Some of this is being explained along Stepford Wives lines. These women who support Kavanaugh are fundamentalists, we are told, following the edicts of the men in their lives—husbands, fathers, pastors—whose power, and therefore Kavanaugh’s power, the egregious Senator Lindsey Graham of South Carolina’s power, and by extension, the power of the white male-dominated Republican Party as a whole, cannot be questioned. If this is true, it is terrifying. I cannot prove it untrue, though I believe that every human being possesses the capacity to awaken from the trance of domination, putting choice in the place of compulsion. And I see glimpses of this truth in the headlines, such as this account of the women who confronted Senator Jeff Flake in an elevator, demanding he not turn away.

Some of this is being framed as white supremacy. If Republicans are the party of white power, and through the distorted lens of racism white power must be retained at all costs, then gender is simply a side-issue. Women’s suffering must be understood as an enduring fact of life; trading one’s independence for the security of a white male protector must be understood as a necessary bargain.

On the other side, the people who are pulling out all the stops, reaching for anything to discredit the nominee, what are they thinking and feeling? The last few days, on progressive sites and discussion lists, I’ve been reading detailed discussions of notations on Kavanaugh’s calendar from student days, centering on whether certain words were code for marijuana, cocaine, or group sex acts. There is tremendous interest in seeing him condemned for underage drinking—drinking to spectacular excess, to be sure, but for some, drinking at all before the legal age. To me, this tactic pulls energy from the real issues, sexual violence and bellicose entitlement. But the people using it say it is necessary to sway those who otherwise find a way to excuse unseemly displays of anger, to excuse sexual assault as a manifestation of boys being boys.

Are there people who find attempted rape more excusable than underage drinking? Let me put it this way: in the Watergate era, I visited with a friend of a friend who was heartbroken that Nixon had been forced out. She could see several ways to justify his illegal behavior, she told me—several types of political necessity defense—but, she said, “I could never excuse his terrible language on the Watergate tapes.”
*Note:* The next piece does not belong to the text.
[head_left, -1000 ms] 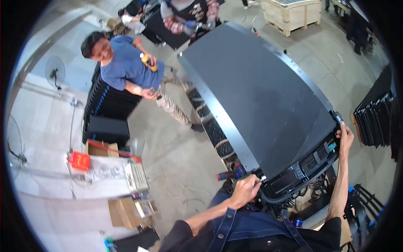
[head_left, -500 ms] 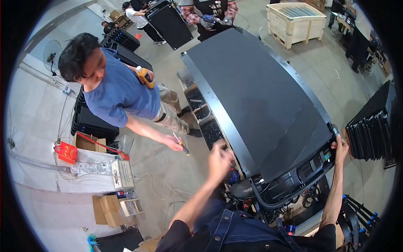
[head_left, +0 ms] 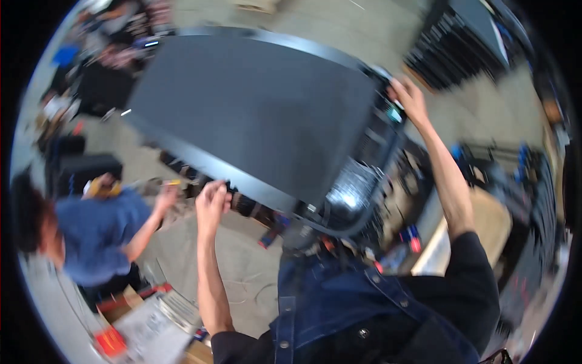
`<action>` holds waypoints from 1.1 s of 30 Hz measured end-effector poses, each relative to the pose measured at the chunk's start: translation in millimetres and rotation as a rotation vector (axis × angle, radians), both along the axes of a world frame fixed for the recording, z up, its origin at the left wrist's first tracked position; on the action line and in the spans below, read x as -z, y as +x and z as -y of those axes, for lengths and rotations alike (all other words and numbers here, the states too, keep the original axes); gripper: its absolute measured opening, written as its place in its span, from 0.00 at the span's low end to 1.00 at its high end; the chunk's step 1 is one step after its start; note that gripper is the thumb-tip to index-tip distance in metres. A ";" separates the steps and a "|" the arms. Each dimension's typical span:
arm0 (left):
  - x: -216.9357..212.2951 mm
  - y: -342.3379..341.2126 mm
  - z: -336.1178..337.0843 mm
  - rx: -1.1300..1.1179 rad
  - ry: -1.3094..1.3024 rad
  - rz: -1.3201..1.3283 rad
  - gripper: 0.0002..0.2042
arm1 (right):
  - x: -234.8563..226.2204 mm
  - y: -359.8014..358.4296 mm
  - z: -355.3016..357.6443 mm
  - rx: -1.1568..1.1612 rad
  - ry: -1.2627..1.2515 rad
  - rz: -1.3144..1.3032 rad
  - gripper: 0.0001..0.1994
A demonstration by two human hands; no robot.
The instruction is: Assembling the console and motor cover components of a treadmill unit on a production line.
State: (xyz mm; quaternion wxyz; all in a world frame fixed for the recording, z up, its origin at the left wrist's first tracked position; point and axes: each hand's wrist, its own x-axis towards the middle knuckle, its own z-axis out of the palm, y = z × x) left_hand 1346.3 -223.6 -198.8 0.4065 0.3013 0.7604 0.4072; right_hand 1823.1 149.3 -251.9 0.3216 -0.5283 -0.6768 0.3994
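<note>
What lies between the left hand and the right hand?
In the head view: the near silver rail, dark panel and black end section.

thin cables [head_left: 245, 283] lie on gry flr [head_left: 348, 27]

The head camera, the left unit of a side-by-side fisheye pair, looks steeply down from above the navy-blue fabric apron [head_left: 327, 297] at the near edge. It faces the large dark-grey rectangular panel [head_left: 254, 115] with silver metal side rails, near enough to frame its whole length. Straight edges bend toward the border.
</note>
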 end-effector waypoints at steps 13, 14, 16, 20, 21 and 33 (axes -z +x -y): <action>-7.1 232.3 23.6 0.342 -0.029 -0.704 0.15 | 131.5 53.5 363.4 0.073 -0.732 0.022 0.12; -6.4 232.8 16.9 0.418 -0.121 -0.809 0.15 | 156.7 52.0 377.7 -0.041 -0.649 0.248 0.14; -8.5 232.2 8.2 0.482 -0.224 -0.942 0.15 | 183.0 40.8 388.2 -0.015 -0.696 0.435 0.17; -13.0 233.8 -12.4 0.658 -0.339 -0.948 0.13 | 222.5 20.9 392.4 0.197 -0.728 0.719 0.21; -15.2 231.3 -14.6 0.680 -0.330 -0.922 0.13 | 228.5 17.4 392.4 0.182 -0.696 0.739 0.19; -17.8 196.2 -0.9 0.880 -0.190 -0.733 0.14 | 270.9 12.3 426.2 0.304 -0.588 0.703 0.25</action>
So perhaps charging Kavanaugh with drug use and alcohol abuse in his youth will succeed in swaying a few. I have an inkling of the desperation behind this, because I feel it. I dread to imagine a Supreme Court with Kavanaugh pulling every decision as far to the right as it will stretch. But I also dread to imagine a progressive future president nominating someone—a person whose closet hides no other skeletons, who fits the highest standards of decorum and nonpartisanship despite ample provocation in confirmation hearings—who drank with buddies in high school, who experimented with drugs (as the standard phrase goes)—and who therefore is deemed unfit, tit for tat. Charge Kavanaugh with lying about sexual assault, about the way he got into Yale, about his role in the Clinton impeachment, and other clearly relevant deceptions. Charging him with drinking way too much in high school, and I fear chickens coming home to roost.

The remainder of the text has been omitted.